In this paper, we formulate relay selection into a Chinese restaurant game. A secure relay selection strategy is proposed for a wireless network, where multiple source nodes send messages to their destination nodes via several relay nodes, which have different processing and transmission capabilities as well as security properties. The relay selection utilizes a learning-based algorithm for the source nodes to reach their best responses in the Chinese restaurant game. In particular, the relay selection takes into account the negative externality of relay sharing among the source nodes, which learn the capabilities and security properties of relay nodes according to the current signals and the signal history. Simulation results show that this strategy improves the user utility and the overall security performance in wireless networks. In addition, the relay strategy is robust against the signal errors and deviations of some user from the desired actions.

1. Introduction

Relay selection has been recognized as a critical issue for both cooperative communications [13] and multi-hop wireless networks. Efficient and secure relay selections in wireless networks have to overcome various technical challenges at different levels, such as the channel state estimation regarding the relay nodes and attack detection [4, 5]. For example, source nodes have to avoid choosing the relay nodes that play packet dropping attacks by deliberately dropping some messages and never forwarding them to the destination [4]. In the presence of multiple potential relay nodes in the coverage area, a user has to use the relay node that can provide a high secure data rate with a good radio propagation condition and high transmit power. On the other hand, due to the limited transmission and processing capability of a relay node, each customer user achieves less utility if the corresponding relay simultaneously serves more users.

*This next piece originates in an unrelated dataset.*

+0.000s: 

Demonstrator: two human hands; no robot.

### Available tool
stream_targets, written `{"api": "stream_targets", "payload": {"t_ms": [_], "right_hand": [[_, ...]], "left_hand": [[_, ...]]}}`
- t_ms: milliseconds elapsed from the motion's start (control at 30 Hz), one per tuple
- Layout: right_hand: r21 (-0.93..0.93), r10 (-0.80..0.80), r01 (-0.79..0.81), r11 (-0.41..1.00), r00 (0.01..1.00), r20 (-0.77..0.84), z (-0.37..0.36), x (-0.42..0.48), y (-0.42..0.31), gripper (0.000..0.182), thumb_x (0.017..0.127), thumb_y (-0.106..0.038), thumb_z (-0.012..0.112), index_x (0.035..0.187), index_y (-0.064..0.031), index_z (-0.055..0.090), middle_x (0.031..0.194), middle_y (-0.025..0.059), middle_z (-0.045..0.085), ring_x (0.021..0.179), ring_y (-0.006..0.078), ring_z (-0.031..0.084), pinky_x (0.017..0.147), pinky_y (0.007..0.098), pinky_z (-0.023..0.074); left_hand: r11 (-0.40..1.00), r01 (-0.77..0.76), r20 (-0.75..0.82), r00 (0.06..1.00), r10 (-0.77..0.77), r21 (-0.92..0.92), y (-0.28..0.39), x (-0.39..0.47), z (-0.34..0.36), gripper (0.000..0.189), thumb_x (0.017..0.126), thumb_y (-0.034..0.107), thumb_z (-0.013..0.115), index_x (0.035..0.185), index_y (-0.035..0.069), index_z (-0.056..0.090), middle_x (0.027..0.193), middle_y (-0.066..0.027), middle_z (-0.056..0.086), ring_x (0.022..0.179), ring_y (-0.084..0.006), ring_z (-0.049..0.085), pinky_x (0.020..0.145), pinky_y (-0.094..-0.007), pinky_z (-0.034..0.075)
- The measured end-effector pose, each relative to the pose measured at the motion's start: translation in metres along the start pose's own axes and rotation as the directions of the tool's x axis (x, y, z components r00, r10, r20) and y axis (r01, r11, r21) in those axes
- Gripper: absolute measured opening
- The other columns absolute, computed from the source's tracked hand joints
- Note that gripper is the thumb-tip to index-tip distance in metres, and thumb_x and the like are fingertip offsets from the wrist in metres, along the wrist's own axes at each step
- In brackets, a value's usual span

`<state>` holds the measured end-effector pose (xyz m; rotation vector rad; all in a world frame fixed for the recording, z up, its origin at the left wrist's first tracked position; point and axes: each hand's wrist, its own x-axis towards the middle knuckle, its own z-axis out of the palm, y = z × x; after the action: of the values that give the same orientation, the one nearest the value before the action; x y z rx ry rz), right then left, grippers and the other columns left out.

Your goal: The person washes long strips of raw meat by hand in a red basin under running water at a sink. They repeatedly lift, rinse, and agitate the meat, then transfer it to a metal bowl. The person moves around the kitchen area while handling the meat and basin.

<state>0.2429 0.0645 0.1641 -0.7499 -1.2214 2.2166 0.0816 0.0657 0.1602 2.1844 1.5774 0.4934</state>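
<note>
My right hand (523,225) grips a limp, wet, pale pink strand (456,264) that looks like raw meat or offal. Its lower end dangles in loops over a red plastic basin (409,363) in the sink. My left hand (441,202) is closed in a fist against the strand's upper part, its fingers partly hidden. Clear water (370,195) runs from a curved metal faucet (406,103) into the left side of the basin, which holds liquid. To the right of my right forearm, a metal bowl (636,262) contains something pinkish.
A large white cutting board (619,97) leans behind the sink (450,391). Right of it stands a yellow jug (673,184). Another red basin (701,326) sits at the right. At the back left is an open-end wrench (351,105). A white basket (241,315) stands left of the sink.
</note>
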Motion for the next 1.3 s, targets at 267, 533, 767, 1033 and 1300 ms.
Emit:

To this end, game theory is a powerful math tool to constitute a formal analytical framework that enables the study of complex interactions among the source nodes and relay nodes with different serving properties in wireless networks. In particular, the Chinese restaurant game (CRG), initially inspired by the Chinese restaurant process, is a promising tool to address the negative externality issue in the relay selection, where each player makes decision sequentially based on the received signals reflecting the state of the tables in a Chinese restaurant and avoids choosing a crowded table [6]. The Chinese restaurant game model is a prominent tool to address emerging problems in wireless communications, especially the cooperative spectrum accessing [7] and the spectrum sharing in cognitive radio networks [8].

In this paper, we consider a wireless network with multiple source nodes or users, which aim at sending their messages to the destination nodes. There are multiple potential relay nodes with different transmission capabilities, due to the radio channel conditions, transmit power, and processing speed, as well as various security properties. For instance, some nodes might drop some relay messages on purpose or leak the relay messages, resulting in the privacy loss of the source nodes. By formulating the secure relay selection process into a sequential Chinese restaurant game, we propose a learning-based relay selection strategy to improve the secure end-to-end data rate in wireless networks. This scheme captures the characteristics of relay nodes at different levels, including their security properties, buffer sizes, transmission capacities, and processing speeds, as well as the number of current serving users. Users estimate the relay state by learning from the history and the current signals that reflect the relay properties. The relay nodes are chosen to maximize their own expected secure data rates accordingly.

Our contributions can be summarized as follows:

  1. 1.

    The CRG-based relay selection strategy takes into account the relay security and avoids choosing a crowded relay and thus can improve the user utility.

  2. 2.

    By exploiting the previous signals received by the neighboring nodes on the relay properties, the CRG-based strategy can provide some degree of robustness against the signal error. Moreover, this strategy is also robust against possible irrational decisions or deviations from the proposed schemes. In other words, even when some users deviate from this strategy, the other users can still benefit from following the scheme in the long term.

1.1 Related work

Many interesting works have investigated how a single source node selects relay in cooperative wireless communications according to the radio channel information, such as the channel state information (CSI) [1, 3], the parameters in the Nakagami channel model [2], and the finite-state Markov channel model [9]. In [10], a cooperative relay transmission strategy was proposed over multiple potential relays. The relay selection can be formulated using an optimization model based on the constrained Markov decision process [11]. In [12], a cooperative relay diversity protocol was designed to increase the coverage area in wireless networks. In addition, it is shown in [13, 14] that node cooperation with known CSI information in wireless networks can improve the user secrecy capacity.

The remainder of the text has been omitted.